» **What the task requires**:
Type out all the data below, word for word.

» **Data below**:
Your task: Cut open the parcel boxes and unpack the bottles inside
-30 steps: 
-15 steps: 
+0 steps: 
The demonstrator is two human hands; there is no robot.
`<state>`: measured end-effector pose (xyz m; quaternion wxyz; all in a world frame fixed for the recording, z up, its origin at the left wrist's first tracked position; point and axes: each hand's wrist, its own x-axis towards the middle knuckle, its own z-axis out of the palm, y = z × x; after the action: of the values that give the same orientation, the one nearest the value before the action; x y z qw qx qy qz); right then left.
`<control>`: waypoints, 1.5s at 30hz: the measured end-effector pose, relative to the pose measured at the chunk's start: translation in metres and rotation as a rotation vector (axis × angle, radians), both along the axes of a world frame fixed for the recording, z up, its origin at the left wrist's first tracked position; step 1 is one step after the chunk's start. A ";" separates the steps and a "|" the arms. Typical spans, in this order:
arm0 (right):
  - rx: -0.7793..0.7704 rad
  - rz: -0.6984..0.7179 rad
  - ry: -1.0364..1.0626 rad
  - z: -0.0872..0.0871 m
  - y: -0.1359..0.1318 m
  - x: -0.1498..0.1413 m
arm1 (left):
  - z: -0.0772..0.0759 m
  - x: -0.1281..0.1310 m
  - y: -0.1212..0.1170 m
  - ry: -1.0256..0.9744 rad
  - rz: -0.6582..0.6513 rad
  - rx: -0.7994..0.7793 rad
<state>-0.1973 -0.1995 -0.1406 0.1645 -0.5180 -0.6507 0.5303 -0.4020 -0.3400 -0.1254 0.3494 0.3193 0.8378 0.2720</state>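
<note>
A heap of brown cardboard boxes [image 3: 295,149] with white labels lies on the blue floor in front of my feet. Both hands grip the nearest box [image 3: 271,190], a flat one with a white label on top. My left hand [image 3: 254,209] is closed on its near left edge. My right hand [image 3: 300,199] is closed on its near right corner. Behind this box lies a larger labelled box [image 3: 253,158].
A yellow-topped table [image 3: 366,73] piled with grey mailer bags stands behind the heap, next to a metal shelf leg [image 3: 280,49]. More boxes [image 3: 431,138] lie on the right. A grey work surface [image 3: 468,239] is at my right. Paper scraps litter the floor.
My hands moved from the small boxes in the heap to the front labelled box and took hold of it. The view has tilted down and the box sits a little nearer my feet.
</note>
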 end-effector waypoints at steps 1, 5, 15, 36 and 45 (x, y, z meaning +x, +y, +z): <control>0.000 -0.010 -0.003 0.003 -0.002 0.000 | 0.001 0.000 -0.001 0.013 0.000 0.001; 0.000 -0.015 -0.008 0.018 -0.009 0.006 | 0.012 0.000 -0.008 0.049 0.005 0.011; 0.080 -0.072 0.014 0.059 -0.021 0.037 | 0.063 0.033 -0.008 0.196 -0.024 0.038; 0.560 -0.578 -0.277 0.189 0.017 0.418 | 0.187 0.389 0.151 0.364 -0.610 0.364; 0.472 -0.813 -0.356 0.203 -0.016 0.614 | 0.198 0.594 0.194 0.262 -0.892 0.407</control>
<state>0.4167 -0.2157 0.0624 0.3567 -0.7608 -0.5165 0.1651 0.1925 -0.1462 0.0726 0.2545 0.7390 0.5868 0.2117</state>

» **Exercise output**:
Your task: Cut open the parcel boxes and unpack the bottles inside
-30 steps: 
-15 steps: 
+0 steps: 
The demonstrator is two human hands; there is no robot.
`<state>`: measured end-effector pose (xyz m; quaternion wxyz; all in a world frame fixed for the recording, z up, its origin at the left wrist's first tracked position; point and axes: each hand's wrist, its own x-axis towards the middle knuckle, its own z-axis out of the palm, y = z × x; after the action: of the values that give the same orientation, the one nearest the value before the action; x y z qw qx qy qz); right then left.
`<control>`: waypoints, 1.5s at 30hz: the measured end-effector pose, relative to the pose measured at the chunk's start: translation in metres and rotation as a rotation vector (axis × angle, radians), both along the axes of a world frame fixed for the recording, z up, its origin at the left wrist's first tracked position; step 1 is one step after the chunk's start. A ";" separates the steps and a "|" the arms. Typical spans, in this order:
arm0 (right):
  - rx: -0.7793..0.7704 rad
  - rz: -0.6984..0.7179 rad
  - ry: -1.0364..1.0626 rad
  - z: -0.0872..0.0871 m
  - y: -0.1359..0.1318 m
  - x: -0.1498..0.1413 m
arm1 (left):
  - z: -0.0772..0.0759 m
  - x: -0.1281..0.1310 m
  - y: -0.1212..0.1170 m
  - ry: -1.0256..0.9744 rad
  - rz: -0.6582..0.6513 rad
  - rx: -0.7994..0.7793 rad
<state>-0.1973 -0.1995 -0.1406 0.1645 -0.5180 -0.6507 0.5303 -0.4020 -0.3400 -0.1254 0.3494 0.3193 0.8378 0.2720</state>
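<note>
A heap of brown cardboard boxes [image 3: 295,149] with white labels lies on the blue floor in front of my feet. Both hands grip the nearest box [image 3: 271,190], a flat one with a white label on top. My left hand [image 3: 254,209] is closed on its near left edge. My right hand [image 3: 300,199] is closed on its near right corner. Behind this box lies a larger labelled box [image 3: 253,158].
A yellow-topped table [image 3: 366,73] piled with grey mailer bags stands behind the heap, next to a metal shelf leg [image 3: 280,49]. More boxes [image 3: 431,138] lie on the right. A grey work surface [image 3: 468,239] is at my right. Paper scraps litter the floor.
My hands moved from the small boxes in the heap to the front labelled box and took hold of it. The view has tilted down and the box sits a little nearer my feet.
</note>
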 end-effector waypoints at steps 1, 5, 15, 36 and 45 (x, y, z meaning +x, +y, +z): <control>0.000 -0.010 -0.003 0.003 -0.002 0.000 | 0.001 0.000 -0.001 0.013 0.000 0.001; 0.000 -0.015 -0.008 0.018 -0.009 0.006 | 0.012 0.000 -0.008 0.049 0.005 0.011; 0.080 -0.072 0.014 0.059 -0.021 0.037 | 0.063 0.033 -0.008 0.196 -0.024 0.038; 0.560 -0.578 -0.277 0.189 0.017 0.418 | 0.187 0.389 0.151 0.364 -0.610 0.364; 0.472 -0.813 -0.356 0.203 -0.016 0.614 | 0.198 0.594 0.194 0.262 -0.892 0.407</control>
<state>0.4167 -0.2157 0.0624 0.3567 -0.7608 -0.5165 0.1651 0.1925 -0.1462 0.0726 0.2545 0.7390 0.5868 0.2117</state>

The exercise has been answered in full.